Abstract: This article is based on a keynote speech given by Jark Wu, head of Flink SQL and Flink CDC at Alibaba Cloud, during Flink Forward Asia 2023. In the speech, WU introduced the development of the Flink CDC community over 2023, discussed the new positioning and architectural design of Flink CDC 3.0, and unveiled the next step in the open source journey of Flink CDC.
Flink CDC is a series of database connectors that are developed based on Apache Flink, a stream processing engine that mainly handles data like logs of clicks and impressions. In actual business scenarios, however, logs of clicks are not everything. There is massive value hidden in users' business databases waiting to be discovered. Flink CDC is a solution to the deficiency of Apache Flink in reading such data, as it allows users to read data change logs from databases in streams.
Flink CDC supports more than a dozen data sources, such as MySQL, PostgreSQL, PolarDB, OceanBase, TiDB, and MongoDB. It can also work seamlessly with Flink SQL. This combination lets users perform various tasks simply with standard SQL syntax: developing sophisticated applications, synchronizing data to data warehouses and data lakes in real time, building materialized views on databases for data analytics, and implementing complex mechanisms to process change logs, such as auditing.
Flink CDC went through remarkable development over the year of 2023.
1. Ecosystem
CDC connectors for IBM DB2 and Vitess were released. Moreover, the support of reading incremental snapshots was added for Oracle, SQL Server, MongoDB, and PostgreSQL databases, allowing users to read data from these databases in a lock-free, parallel manner. This makes for better performance and higher stability.
2. Engine capabilities
Various advanced features were added to the engine.
For one, Flink CDC now supports dynamic addition of tables, which lets users add tables to an existing data synchronization job. The added tables will be synchronized in parallel, without interrupting the current job.
For another, Flink CDC now supports automatic scale-in. Flink CDC performs a synchronization job in two stages: full synchronization of historical data and incremental synchronization of change data. When synchronizing the historical data, which is large in volume, high concurrency is necessary for ensuring the transmission throughput. However, when it comes to the incremental synchronization stage, a single task might suffice. Previously, to save resources, our users had to manually adjust the concurrency by restarting the job. Today, automatic scale-in has become an out-of-the-box feature of Flink CDC. The system will automatically tune down the parallelism and reclaim idle resources to help users save cost.

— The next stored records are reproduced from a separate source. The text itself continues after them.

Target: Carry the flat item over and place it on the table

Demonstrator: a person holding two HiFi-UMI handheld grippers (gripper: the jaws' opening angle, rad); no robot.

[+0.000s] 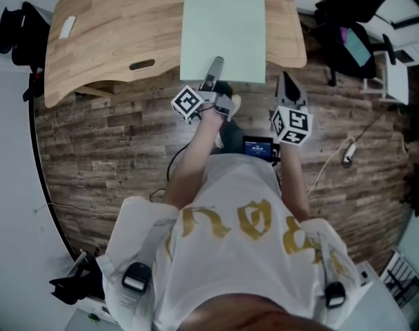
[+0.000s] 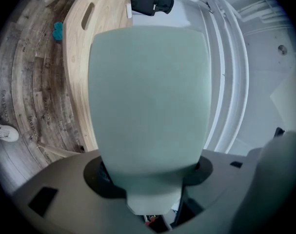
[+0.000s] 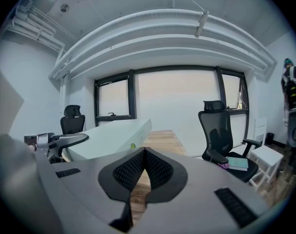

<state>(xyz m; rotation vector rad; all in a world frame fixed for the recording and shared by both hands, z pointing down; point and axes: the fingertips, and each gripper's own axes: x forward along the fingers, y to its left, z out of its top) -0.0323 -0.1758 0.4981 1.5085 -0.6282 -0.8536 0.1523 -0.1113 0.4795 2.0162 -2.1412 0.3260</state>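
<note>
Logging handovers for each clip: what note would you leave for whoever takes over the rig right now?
Left tongs: shut on the near edge of the pale green board.
Right tongs: shut, empty, off to its right.
Board: over the wooden table, near edge past the table's front; unclear whether it rests yet.
Done: board brought to the table.
Left: lay it flat, release.

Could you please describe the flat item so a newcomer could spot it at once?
Find the wooden table at the top of the head view. Over its right half is a pale green board, its near edge in the left claw. It is the only large plain rectangle; the white tag at the table's left is far smaller.
</note>
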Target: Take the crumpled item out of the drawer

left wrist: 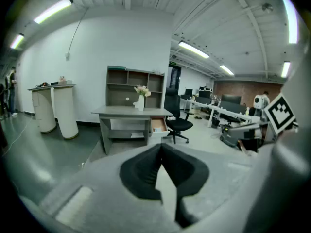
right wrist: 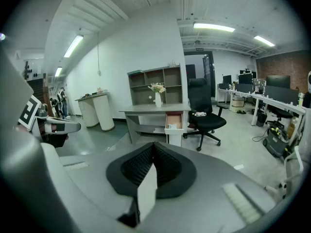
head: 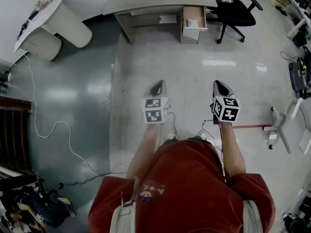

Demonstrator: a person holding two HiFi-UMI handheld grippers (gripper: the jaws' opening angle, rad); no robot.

What's more, Flink CDC now allows the tasks of splitting a whole table into chunks to be asynchronous. The pipeline procedure for the tasks will dramatically improve the read performance when very large tables are involved.
Also, specifying offset is supported. Users can specify an offset or a timestamp of the binary logs from which they want the system to start reading data. This way, the need for a full read is eliminated.
The at-least-once reading mode is supported, which can deliver higher efficiency than exactly-once for scenarios where idempotence is acceptable.
Last but not least, Flink CDC now supports Apache Flink versions from 1.14 to the latest 1.18.
The fast development of Flink CDC's ecosystem and engine capabilities is largely attributed to its vibrant community. Over the past year, the Flink CDC community attracted 70% more contributors and had 58% more commits and 44% more stars. The total number of stars has exceeded 4,600.
The community wouldn't have been what it is without the 100+ open source contributors and all our users that leverage Flink CDC in their projects.
Among the contributions in Flink CDC, nearly half were made by people outside Alibaba, such as members of GigaCloud, XTransfer, OceanBase, Tencent, and DiDi. We are glad to have such a diverse ecosystem.
Flink CDC has been utilized in a wide scope of industries, spanning finance, logistics, gaming, Internet, and cloud services scenarios.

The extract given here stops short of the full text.